Alors que le salaire des travailleurs reste bloqué, le gouvernement autorise désormais jusqu’à 15% de hausses de salaire pour plus de 2.000 PDG.
D.Mo.
Depuis juillet, le plafonnement des cotisations patronales sur la rémunération de base des plus hauts revenus a été fixé à 340.000 euros (268.000 euros/an dès 2027). Au-delà de ces sommes, plus aucune cotisation patronale ne sera due. Un tel plafond existait dans les années 80, mais avait été supprimé pour mettre les plus fortunés à contribution lors des économies budgétaires. L’objectif de ce plafonnement est de «maintenir la compétitivité de notre pays, y compris pour les emplois qualifiés hautement rémunérés». Cette mesure, prévue dans la Loi-programme publiée cet été, avait déjà fait l’objet de critiques, car elle réduit la contribution des plus fortunés à la sécurité sociale. Pourtant, selon une étude de la KULeuven, ils paient déjà deux fois moins d’impôts que la classe moyenne!

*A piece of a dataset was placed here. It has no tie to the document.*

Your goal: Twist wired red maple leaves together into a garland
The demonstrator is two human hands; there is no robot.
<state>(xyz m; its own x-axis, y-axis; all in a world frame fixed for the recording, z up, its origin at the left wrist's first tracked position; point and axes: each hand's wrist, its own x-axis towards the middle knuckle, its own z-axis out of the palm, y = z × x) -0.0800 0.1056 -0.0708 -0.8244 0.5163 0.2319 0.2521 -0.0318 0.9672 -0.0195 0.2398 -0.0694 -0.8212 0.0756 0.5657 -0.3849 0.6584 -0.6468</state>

Selon une étude de la CSC Alimentation et Services (A&S), le cœur de cette mesure est d’autoriser des hausses de salaire allant jusqu’à +15% pour les PDG des grandes entreprises et d’autres très hauts salaires, alors que la Loi de compétitivité de 1996/2017 empêche les augmentations de salaires pour tous les autres travailleurs.
Le gouvernement Arizona va financer avec de l’argent public une hausse de salaire pour 2.000 PDG!
Pour rappel, la Loi de compétitivité plafonne les hausses de salaire possibles en Belgique afin qu’ils n’augmentent pas plus vite que dans les pays voisins. Pour la période 2023-2026, les hausses de salaire – y compris des PDG – sont interdites, au grand dam des syndicats. Or, cette loi prévoit une série d’exceptions, notamment lorsque les cotisations patronales diminuent. Dans ce cas et sous certaines conditions, les salaires peuvent alors être augmentés en guise de compensation.
Pour comprendre, prenons un exemple: le salaire moyen d’un PDG d’une très grosse entreprise est de 722.000 euros par an. Le plafonnement permettra à l’entreprise de payer 113.500 euros de cotisations patronales en moins. Le salaire du PDG pourra augmenter d’autant tout en restant conforme à la Loi de compétitivité (lire encart). Cette mesure bénéficiera, selon les calculs de la CSC A&S, à seuls 2.070 PDG. Elle coûtera 150 millions euros par an à la collectivité.
Pour Steve Rosseel, président de la CSC A&S: «Le gouvernement Arizona bloque les salaires pour tout le monde, mais il va financer avec de l’argent public jusqu’à 15% de hausse de salaire pour 2.070 PDG. Pour qui roule-t-il? Il faut autoriser les hausses de salaires bruts pour tout le monde. Il y a de l’argent. Nombre d’entreprises font des bénéfices!»
Dans la Loi de compétitivité, le blocage salarial porte sur les augmentations de coût salarial horaire moyen au niveau d’une entreprise, pas directement sur les augmentations individuelles. Par exemple, une hausse de salaire d’un travailleur est autorisée… si elle est compensée par une baisse de salaire d’un autre.
C’est précisément ce qui se fait ici: les réductions de cotisations patronales permettent de réduire le coût salarial moyen, ce qui, en cas d’augmentation du salaire du PDG du même montant, revient à garder un coût salarial moyen constant. Ainsi, des hausses de salaires pour le PDG sont possibles tout en se conformant à la Loi de compétitivité.